10Pearls (3.8/5) is the better choice when uS-based enterprises and government contractors needing AI-native delivery teams with North American proximity, government sector experience, and LATAM delivery capacity. If your situation matches those criteria, 10Pearls is a competitive option.
Related comparisons
Miquido vs 10Pearls FAQ
Is Miquido better than 10Pearls?
Miquido (4.0/5) scores higher overall, but "better" depends on your use case. Miquido is better for product teams needing ML embedded inside polished digital products, with Google-certified cloud deployment and design expertise. 10Pearls is better for uS-based enterprises and government contractors needing AI-native delivery teams with North American proximity, government sector experience, and LATAM delivery capacity.

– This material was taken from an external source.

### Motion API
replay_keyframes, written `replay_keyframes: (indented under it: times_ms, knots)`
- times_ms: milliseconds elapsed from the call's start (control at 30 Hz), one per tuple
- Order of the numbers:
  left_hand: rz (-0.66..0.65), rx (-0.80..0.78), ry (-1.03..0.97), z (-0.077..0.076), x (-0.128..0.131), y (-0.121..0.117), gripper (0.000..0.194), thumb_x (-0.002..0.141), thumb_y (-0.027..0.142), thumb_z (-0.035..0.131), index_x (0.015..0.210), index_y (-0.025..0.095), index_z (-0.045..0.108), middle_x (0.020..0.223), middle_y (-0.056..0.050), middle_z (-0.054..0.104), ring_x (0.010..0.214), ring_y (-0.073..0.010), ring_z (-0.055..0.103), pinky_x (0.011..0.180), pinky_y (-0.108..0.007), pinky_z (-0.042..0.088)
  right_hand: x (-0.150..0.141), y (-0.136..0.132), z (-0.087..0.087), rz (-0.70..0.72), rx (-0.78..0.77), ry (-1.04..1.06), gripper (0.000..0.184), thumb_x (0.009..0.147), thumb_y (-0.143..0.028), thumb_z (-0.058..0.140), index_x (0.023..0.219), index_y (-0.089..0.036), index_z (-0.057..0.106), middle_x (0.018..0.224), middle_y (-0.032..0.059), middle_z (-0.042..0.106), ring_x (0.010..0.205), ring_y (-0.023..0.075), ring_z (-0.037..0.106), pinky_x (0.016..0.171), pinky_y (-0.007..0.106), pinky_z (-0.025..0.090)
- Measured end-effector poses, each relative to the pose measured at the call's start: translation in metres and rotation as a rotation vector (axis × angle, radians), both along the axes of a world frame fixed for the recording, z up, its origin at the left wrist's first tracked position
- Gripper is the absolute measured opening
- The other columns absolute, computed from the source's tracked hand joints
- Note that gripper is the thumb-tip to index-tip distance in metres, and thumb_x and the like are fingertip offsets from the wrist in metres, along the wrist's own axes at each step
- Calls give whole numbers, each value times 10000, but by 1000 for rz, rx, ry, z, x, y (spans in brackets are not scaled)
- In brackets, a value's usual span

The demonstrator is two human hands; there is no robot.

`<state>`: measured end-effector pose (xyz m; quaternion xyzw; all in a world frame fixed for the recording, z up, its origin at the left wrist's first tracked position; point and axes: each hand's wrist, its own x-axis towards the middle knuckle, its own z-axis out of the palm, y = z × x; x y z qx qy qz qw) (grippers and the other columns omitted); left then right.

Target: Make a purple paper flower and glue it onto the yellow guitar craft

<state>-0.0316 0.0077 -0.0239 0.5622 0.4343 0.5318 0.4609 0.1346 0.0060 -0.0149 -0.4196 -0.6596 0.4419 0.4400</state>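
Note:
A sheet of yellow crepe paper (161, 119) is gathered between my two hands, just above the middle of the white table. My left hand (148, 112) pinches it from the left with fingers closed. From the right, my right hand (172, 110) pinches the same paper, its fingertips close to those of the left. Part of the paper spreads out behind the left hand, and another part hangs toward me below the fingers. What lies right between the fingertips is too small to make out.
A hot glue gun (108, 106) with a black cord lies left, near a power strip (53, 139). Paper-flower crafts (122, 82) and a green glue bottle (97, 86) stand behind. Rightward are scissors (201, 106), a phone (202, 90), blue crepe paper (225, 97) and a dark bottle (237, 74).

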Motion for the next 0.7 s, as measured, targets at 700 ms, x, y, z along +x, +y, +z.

How do Miquido and 10Pearls differ in pricing?
Miquido uses fixed project, dedicated team, t&m pricing with a minimum engagement of $30K. 10Pearls uses fixed project, dedicated team, t&m pricing with a minimum engagement of $30K. Neither firm publishes a full rate card; a discovery call is required for project-specific quotes.
Which is better for enterprise: Miquido or 10Pearls?
Miquido is the larger team and typically the better enterprise-scale choice. For very large programmes, verify team size and compliance coverage directly with each company before shortlisting.
What are the main differences between Miquido and 10Pearls?
Miquido's primary differentiator is: google-certified ai/ml capability paired with strong product design — clients receive ml that works inside well-crafted user experiences, not bolted-on algorithms. 10Pearls's primary differentiator is: ai-native engineering culture with four crn solution provider 500 recognitions and 1,400+ experts spanning north america and latam for enterprise ai programmes. They also differ in team size (150–300 vs 1,400+), minimum engagement ($30K vs $30K), and primary industries served (fintech, e-commerce vs healthcare, financial services).
Last reviewed: July 2026. Verify all details directly with each company before making a decision.